Das Trump es mit der Steuer nicht so genau nimmt, ließe sich auch anders deuten. Er tritt damit in die Fußstapfen von Menschen wie Henry David Thoreau — ohne jedoch dessen geistiges Format jemals zu erreichen. Angesprochen von Trump fühlen sich jene Rednecks und Verlierer, die tatsächlich glauben, man müsse Amerika wieder groß machen. Die ausgerechnet einem Mann glauben, der selbst ein gnadenloser Kapitalist ist.
Trump steht nicht für die USA oder eine Ideologie, sondern für sich selber. Präsident werden will er ausschließlich deshalb, weil es das einzige ist, was er sich bisher noch nicht für Geld kaufen konnte. Auf dem Weg zu seinem Ziel ist ihm jedes, wirklich jedes Mittel recht.

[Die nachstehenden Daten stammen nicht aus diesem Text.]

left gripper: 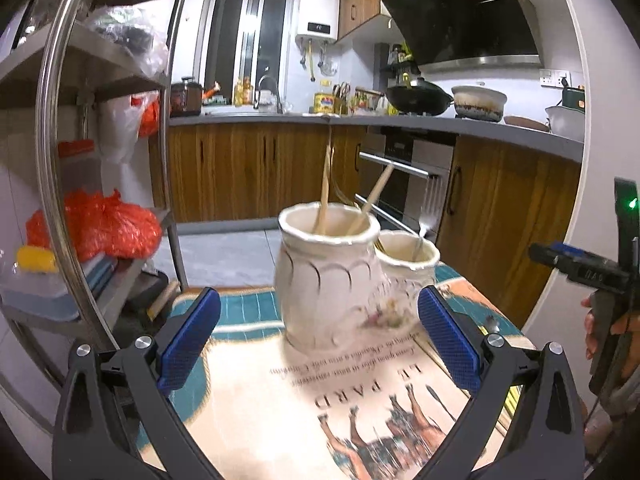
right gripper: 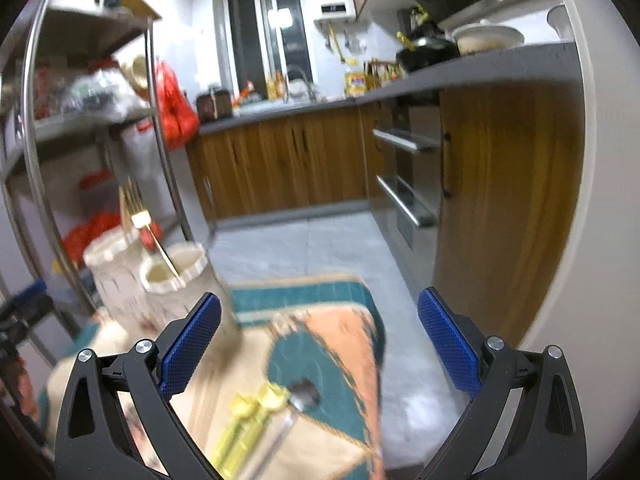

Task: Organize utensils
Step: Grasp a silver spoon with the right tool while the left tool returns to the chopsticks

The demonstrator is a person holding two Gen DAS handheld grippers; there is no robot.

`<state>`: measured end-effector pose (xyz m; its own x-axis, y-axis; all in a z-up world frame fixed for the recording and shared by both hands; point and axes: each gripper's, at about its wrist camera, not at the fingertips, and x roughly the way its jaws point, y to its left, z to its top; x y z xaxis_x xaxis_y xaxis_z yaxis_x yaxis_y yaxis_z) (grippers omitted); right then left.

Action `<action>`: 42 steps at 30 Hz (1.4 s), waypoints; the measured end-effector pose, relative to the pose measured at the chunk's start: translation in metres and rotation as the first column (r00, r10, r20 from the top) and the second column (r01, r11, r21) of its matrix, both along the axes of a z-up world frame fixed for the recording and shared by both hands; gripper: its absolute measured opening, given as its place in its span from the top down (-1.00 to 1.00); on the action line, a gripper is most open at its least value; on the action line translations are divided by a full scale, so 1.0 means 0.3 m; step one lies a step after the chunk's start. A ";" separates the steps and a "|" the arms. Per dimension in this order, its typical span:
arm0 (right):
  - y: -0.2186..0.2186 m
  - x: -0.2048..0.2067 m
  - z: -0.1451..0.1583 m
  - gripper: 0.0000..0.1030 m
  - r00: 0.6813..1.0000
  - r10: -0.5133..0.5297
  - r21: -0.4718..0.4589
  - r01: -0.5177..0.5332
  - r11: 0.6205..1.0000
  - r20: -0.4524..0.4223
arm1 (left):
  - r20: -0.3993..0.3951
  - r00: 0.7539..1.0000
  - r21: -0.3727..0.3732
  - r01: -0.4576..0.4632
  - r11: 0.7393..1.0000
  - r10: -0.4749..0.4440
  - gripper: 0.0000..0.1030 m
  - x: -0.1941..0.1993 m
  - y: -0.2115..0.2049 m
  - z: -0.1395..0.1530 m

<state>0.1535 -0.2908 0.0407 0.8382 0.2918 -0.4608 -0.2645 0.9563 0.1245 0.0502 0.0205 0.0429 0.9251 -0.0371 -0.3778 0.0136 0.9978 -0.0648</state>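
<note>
Left gripper (left gripper: 319,332) gapes empty before the big jar (left gripper: 326,276) of chopsticks (left gripper: 325,188). Right gripper (right gripper: 319,344), also wide and empty, hovers above loose spoons (right gripper: 260,420) on the cloth (right gripper: 344,344). Next step, likely: grasp one, carry to the small jar (right gripper: 176,276).

- A steel shelf rack (left gripper: 52,128) stands left of the left finger, loaded with an orange plastic bag (left gripper: 108,224).
- Ahead of the fingers, beyond the grey floor, wooden cabinets (left gripper: 248,172) run under a grey counter (left gripper: 400,122).
- A black wok (left gripper: 418,98) and a white pot (left gripper: 479,103) sit on that counter, above the right finger.
- A black range hood (left gripper: 460,12) hangs over them.
</note>
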 end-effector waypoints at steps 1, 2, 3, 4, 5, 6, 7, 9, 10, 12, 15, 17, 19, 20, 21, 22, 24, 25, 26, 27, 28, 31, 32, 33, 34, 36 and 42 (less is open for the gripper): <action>0.003 0.005 -0.018 -0.90 1.000 0.007 -0.023 -0.007 1.000 -0.022 | -0.009 1.000 -0.006 0.005 1.000 -0.005 -0.89 -0.002 -0.004 -0.005; 0.004 0.007 -0.031 -0.90 0.999 0.015 -0.041 -0.016 0.999 -0.039 | -0.021 1.000 -0.013 0.014 1.000 -0.014 -0.89 -0.005 -0.011 -0.012; 0.009 0.015 -0.049 -0.90 0.998 0.024 -0.067 -0.029 0.997 -0.063 | -0.028 0.999 -0.014 0.016 1.000 -0.017 -0.89 -0.006 -0.013 -0.017; 0.010 0.021 -0.061 -0.90 0.997 0.027 -0.083 -0.033 0.996 -0.075 | -0.036 0.999 -0.012 0.018 1.000 -0.018 -0.89 -0.006 -0.016 -0.023; 0.011 0.027 -0.078 -0.90 0.995 0.032 -0.100 -0.041 0.994 -0.092 | -0.043 0.999 -0.010 0.019 1.000 -0.020 -0.89 -0.006 -0.023 -0.027; 0.010 0.032 -0.092 -0.90 0.993 0.039 -0.111 -0.051 0.992 -0.107 | -0.050 0.998 -0.009 0.023 1.000 -0.023 -0.89 -0.008 -0.029 -0.034; 0.007 0.033 -0.102 -0.90 0.993 0.044 -0.118 -0.057 0.991 -0.111 | -0.055 0.998 -0.009 0.026 1.000 -0.027 -0.89 -0.007 -0.032 -0.038; 0.003 0.033 -0.115 -0.88 0.992 0.056 -0.137 -0.071 0.988 -0.114 | -0.067 0.997 -0.003 0.028 1.000 -0.028 -0.89 -0.004 -0.041 -0.048; 0.004 0.033 -0.119 -0.88 0.991 0.066 -0.142 -0.082 0.986 -0.117 | -0.072 0.997 -0.001 0.027 1.000 -0.027 -0.89 -0.003 -0.042 -0.051; 0.003 0.029 -0.134 -0.85 0.989 0.083 -0.151 -0.101 0.983 -0.120 | -0.082 0.996 0.003 0.025 1.000 -0.025 -0.89 0.003 -0.051 -0.061; 0.013 0.030 -0.154 -0.61 0.984 0.120 -0.184 -0.143 0.972 -0.132 | -0.098 0.995 0.008 0.032 0.999 -0.031 -0.89 0.014 -0.064 -0.072; 0.024 0.034 -0.166 -0.41 0.979 0.141 -0.199 -0.169 0.965 -0.148 | -0.103 0.994 0.015 0.038 0.999 -0.037 -0.89 0.019 -0.074 -0.077; 0.032 0.044 -0.181 -0.24 0.972 0.161 -0.199 -0.194 0.960 -0.170 | -0.105 0.994 0.018 0.044 0.999 -0.042 -0.89 0.021 -0.080 -0.081; 0.034 0.051 -0.186 -0.13 0.969 0.168 -0.196 -0.203 0.959 -0.181 | -0.108 0.993 0.018 0.048 0.999 -0.045 -0.89 0.023 -0.083 -0.083; 0.038 0.056 -0.195 -0.02 0.964 0.180 -0.188 -0.217 0.958 -0.197 | -0.110 0.993 0.020 0.050 0.999 -0.048 -0.89 0.025 -0.087 -0.085; 0.042 0.062 -0.202 0.03 0.959 0.191 -0.179 -0.230 0.957 -0.209 | -0.112 0.992 0.021 0.053 0.998 -0.050 -0.89 0.027 -0.089 -0.087; 0.051 0.068 -0.208 0.22 0.951 0.206 -0.168 -0.247 0.954 -0.228 | -0.114 0.992 0.024 0.057 0.998 -0.054 -0.89 0.029 -0.093 -0.089; 0.055 0.072 -0.211 0.25 0.948 0.215 -0.161 -0.256 0.953 -0.235 | -0.116 0.992 0.026 0.059 0.998 -0.055 -0.89 0.031 -0.096 -0.090; 0.059 0.077 -0.212 0.31 0.945 0.221 -0.155 -0.262 0.952 -0.241 | -0.117 0.992 0.027 0.060 0.998 -0.056 -0.89 0.032 -0.099 -0.092; 0.063 0.083 -0.218 0.37 0.941 0.226 -0.148 -0.268 0.952 -0.253 | -0.118 0.991 0.029 0.061 0.998 -0.057 -0.89 0.034 -0.102 -0.093; 0.066 0.085 -0.223 0.39 0.938 0.228 -0.145 -0.271 0.952 -0.260 | -0.120 0.991 0.030 0.062 0.998 -0.058 -0.89 0.034 -0.105 -0.094; 0.069 0.103 -0.246 0.51 0.925 0.235 -0.130 -0.283 0.950 -0.299 | -0.127 0.990 0.024 0.064 0.998 -0.060 -0.89 0.039 -0.113 -0.096; 0.066 0.106 -0.252 0.52 0.922 0.237 -0.124 -0.285 0.950 -0.306 | -0.130 0.990 0.019 0.064 0.998 -0.061 -0.89 0.041 -0.116 -0.096; 0.060 0.110 -0.255 0.53 0.920 0.244 -0.104 -0.287 0.952 -0.308 | -0.135 0.989 0.013 0.067 0.998 -0.064 -0.89 0.044 -0.123 -0.097; 0.056 0.113 -0.256 0.66 0.917 0.247 -0.088 -0.287 0.954 -0.313 | -0.139 0.988 0.011 0.070 0.997 -0.068 -0.89 0.047 -0.132 -0.098; 0.039 0.124 -0.255 0.83 0.909 0.259 -0.035 -0.285 0.958 -0.327 | -0.144 0.987 0.028 0.072 0.997 -0.067 -0.89 0.051 -0.154 -0.102; 0.007 0.121 -0.212 0.94 0.917 0.263 0.032 -0.266 0.964 -0.299 | -0.164 0.985 0.076 0.070 0.995 -0.057 -0.89 0.057 -0.230 -0.096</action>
<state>0.1897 -0.2886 -0.0230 0.5545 0.4781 -0.6811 -0.4598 0.8582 0.2281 0.0674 -0.0484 0.0140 0.8485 -0.0568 -0.5261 0.0726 0.9973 0.0095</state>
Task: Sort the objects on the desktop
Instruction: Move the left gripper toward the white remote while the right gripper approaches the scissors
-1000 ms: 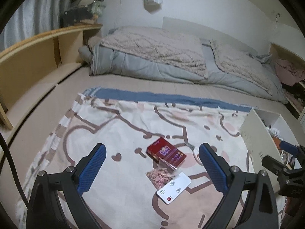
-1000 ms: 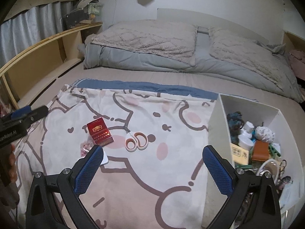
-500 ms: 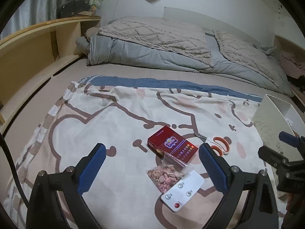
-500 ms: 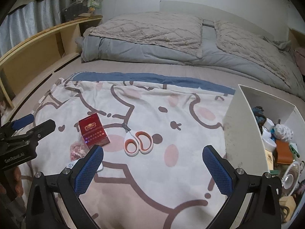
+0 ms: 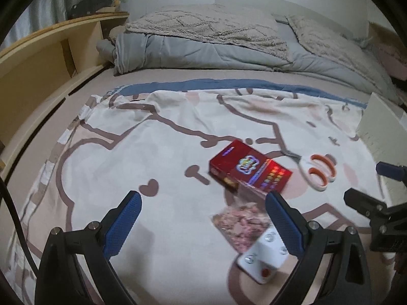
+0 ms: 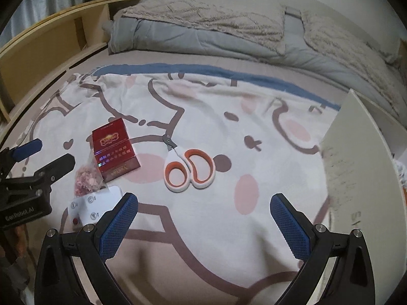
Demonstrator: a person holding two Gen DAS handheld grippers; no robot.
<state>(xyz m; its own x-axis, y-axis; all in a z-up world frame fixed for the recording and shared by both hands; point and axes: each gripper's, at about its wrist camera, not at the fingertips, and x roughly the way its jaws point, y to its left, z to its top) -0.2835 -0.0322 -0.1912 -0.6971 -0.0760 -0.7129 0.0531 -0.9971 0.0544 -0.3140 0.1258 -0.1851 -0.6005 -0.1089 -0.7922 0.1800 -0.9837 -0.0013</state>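
Right wrist view shows the scissors point(image 6: 189, 169) lying flat on the cartoon-print blanket point(image 6: 229, 132) at frame centre, apart from the red box point(image 6: 114, 150) to their left. We judge them light, rigid and smooth; the closed blades near the pivot offer the firmest hold, the looped handles less so. Their long axis runs diagonally, tip toward the upper left, handles toward the lower right. The right gripper point(image 6: 203, 223) stands wide and empty below them; the left gripper point(image 5: 202, 218) is likewise wide, empty.
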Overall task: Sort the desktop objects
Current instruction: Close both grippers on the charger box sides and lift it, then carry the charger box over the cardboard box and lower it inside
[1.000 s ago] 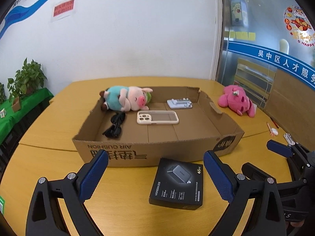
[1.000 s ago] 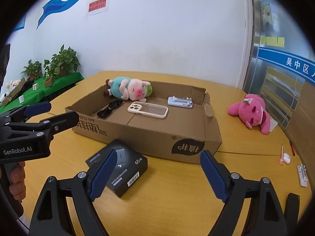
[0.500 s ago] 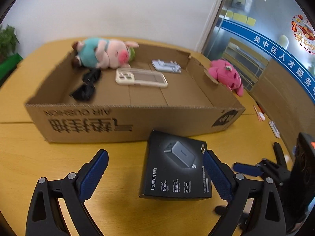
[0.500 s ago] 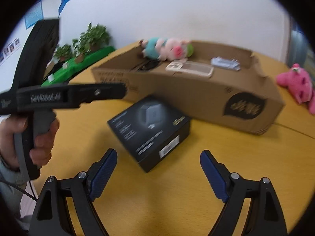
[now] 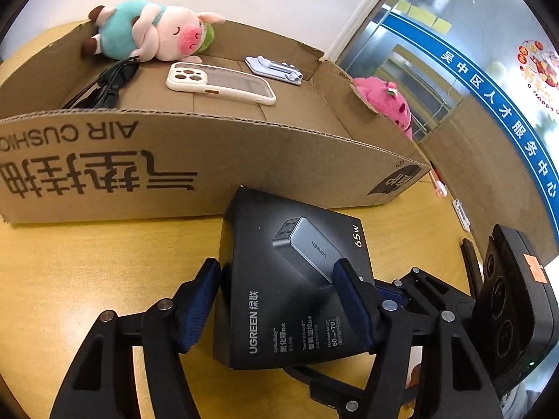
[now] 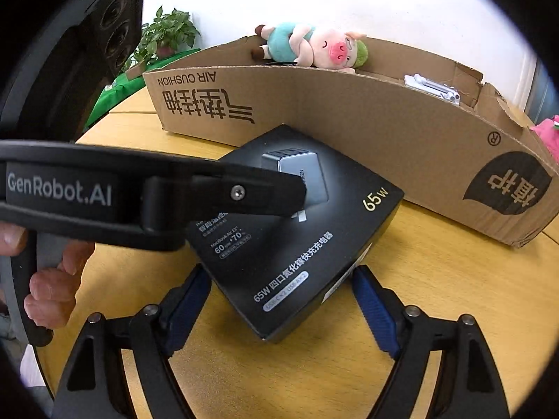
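Observation:
A black UGREEN charger box (image 5: pixel 297 289) lies on the yellow table just in front of the cardboard tray. My left gripper (image 5: pixel 276 265) straddles it with its jaws closing. Its left pad (image 5: pixel 199 303) is close beside the box's left side, and its right finger crosses the box's right edge; firm contact does not show. My right gripper (image 6: pixel 281 274) is wider, also closing, with the near corner of the box (image 6: pixel 297 244) between its fingers and gaps on both sides. In the right wrist view a left-gripper finger (image 6: pixel 223 192) reaches over the box top.
Right behind the black box stands the cardboard tray (image 5: pixel 174 160), holding a pig plush (image 5: pixel 150 31), sunglasses (image 5: pixel 108 83), a phone case (image 5: pixel 220 85) and a white stand (image 5: pixel 272 70). A pink plush (image 5: pixel 387 101) lies beyond its right end. A person's hand (image 6: pixel 52 286) grips the left handle.
Both grippers have dropped and tipped down toward the black box, which now sits between both pairs of fingers. The left jaws have narrowed clearly, the right jaws slightly.

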`<move>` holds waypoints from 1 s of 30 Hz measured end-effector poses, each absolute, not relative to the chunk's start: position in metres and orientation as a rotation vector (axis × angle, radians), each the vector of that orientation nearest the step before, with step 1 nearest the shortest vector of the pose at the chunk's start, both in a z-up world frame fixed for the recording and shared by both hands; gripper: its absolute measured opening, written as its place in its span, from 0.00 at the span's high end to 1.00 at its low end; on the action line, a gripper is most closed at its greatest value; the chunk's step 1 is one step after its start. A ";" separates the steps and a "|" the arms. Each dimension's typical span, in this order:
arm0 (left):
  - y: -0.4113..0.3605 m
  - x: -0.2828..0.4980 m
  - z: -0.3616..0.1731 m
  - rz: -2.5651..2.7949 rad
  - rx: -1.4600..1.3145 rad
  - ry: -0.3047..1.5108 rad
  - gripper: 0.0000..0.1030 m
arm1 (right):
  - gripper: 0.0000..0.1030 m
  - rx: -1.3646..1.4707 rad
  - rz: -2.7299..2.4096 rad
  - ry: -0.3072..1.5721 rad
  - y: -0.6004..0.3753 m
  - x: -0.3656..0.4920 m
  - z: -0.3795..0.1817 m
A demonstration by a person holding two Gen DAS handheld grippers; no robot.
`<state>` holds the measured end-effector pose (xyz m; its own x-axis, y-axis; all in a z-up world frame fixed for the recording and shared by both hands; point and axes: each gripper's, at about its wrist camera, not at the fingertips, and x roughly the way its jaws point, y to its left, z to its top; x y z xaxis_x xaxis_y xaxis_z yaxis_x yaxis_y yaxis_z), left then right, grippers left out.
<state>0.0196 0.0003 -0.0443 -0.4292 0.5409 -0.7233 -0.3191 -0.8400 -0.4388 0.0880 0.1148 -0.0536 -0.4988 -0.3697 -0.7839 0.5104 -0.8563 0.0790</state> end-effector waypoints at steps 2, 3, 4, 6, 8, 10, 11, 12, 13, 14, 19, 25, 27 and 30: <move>-0.001 0.024 -0.042 2.287 -1.262 -0.323 0.35 | 0.24 1.169 -2.355 0.218 0.114 0.093 -0.051; -0.002 0.028 -0.041 2.294 -1.257 -0.324 0.36 | 0.25 1.166 -2.361 0.217 0.114 0.093 -0.050; -0.003 0.031 -0.040 2.299 -1.254 -0.323 0.37 | 0.25 1.162 -2.365 0.217 0.115 0.094 -0.048; -0.007 0.034 -0.037 2.305 -1.245 -0.322 0.41 | 0.25 1.151 -2.372 0.224 0.113 0.100 -0.045; -0.008 0.041 -0.030 2.319 -1.219 -0.318 0.43 | 0.25 1.137 -2.382 0.241 0.112 0.101 -0.043; -0.008 0.049 -0.019 2.347 -1.181 -0.303 0.43 | 0.25 1.109 -2.397 0.233 0.114 0.105 -0.037; -0.008 0.053 -0.014 2.359 -1.162 -0.301 0.43 | 0.25 1.096 -2.403 0.231 0.114 0.106 -0.033; -0.008 0.055 -0.009 2.367 -1.146 -0.300 0.43 | 0.25 1.071 -2.414 0.239 0.114 0.110 -0.026; -0.008 0.058 -0.004 2.374 -1.129 -0.299 0.43 | 0.25 1.055 -2.421 0.244 0.115 0.111 -0.021; -0.008 0.060 0.003 2.382 -1.107 -0.294 0.43 | 0.25 1.038 -2.429 0.244 0.116 0.112 -0.015; -0.008 0.063 0.038 2.406 -1.000 -0.275 0.43 | 0.25 0.934 -2.480 0.258 0.122 0.119 0.016; -0.007 0.068 0.083 2.441 -0.877 -0.247 0.43 | 0.25 0.824 -2.534 0.292 0.125 0.119 0.057; -0.008 0.069 0.098 2.454 -0.836 -0.240 0.43 | 0.25 0.791 -2.547 0.295 0.126 0.121 0.070; -0.008 0.072 0.120 2.472 -0.784 -0.227 0.43 | 0.25 0.738 -2.567 0.294 0.127 0.123 0.092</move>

Langsam aber scheinen die Wählerinnen und Wähler, die ihn eine verdammt lange Zeit für einen tollen Typen hielt, der die Wahrheit sagt, endlich zu begreifen, was für ein — pardon — Arschloch Trump wirklich ist.
Wenn Clinton die Wahl gewinnen sollte, ist damit die Zeit von Trump leider noch lange nicht vorbei. Sein „politisches Erbe“ wird noch lange nachwirken und die USA spalten, so wie seine Kandidatur bereits jetzt die Republikanische Partei gespaltet hat.
Trump verhält sie wie ein schmollendes Kleinkind, welches man beim klauen von Bonbons erwischt hat und sich keiner Schuld bewusst ist. Auf die Strafpredigt, die dann fällig wird, reagiert auch das Kind wie eine beleidigte Leberwurst.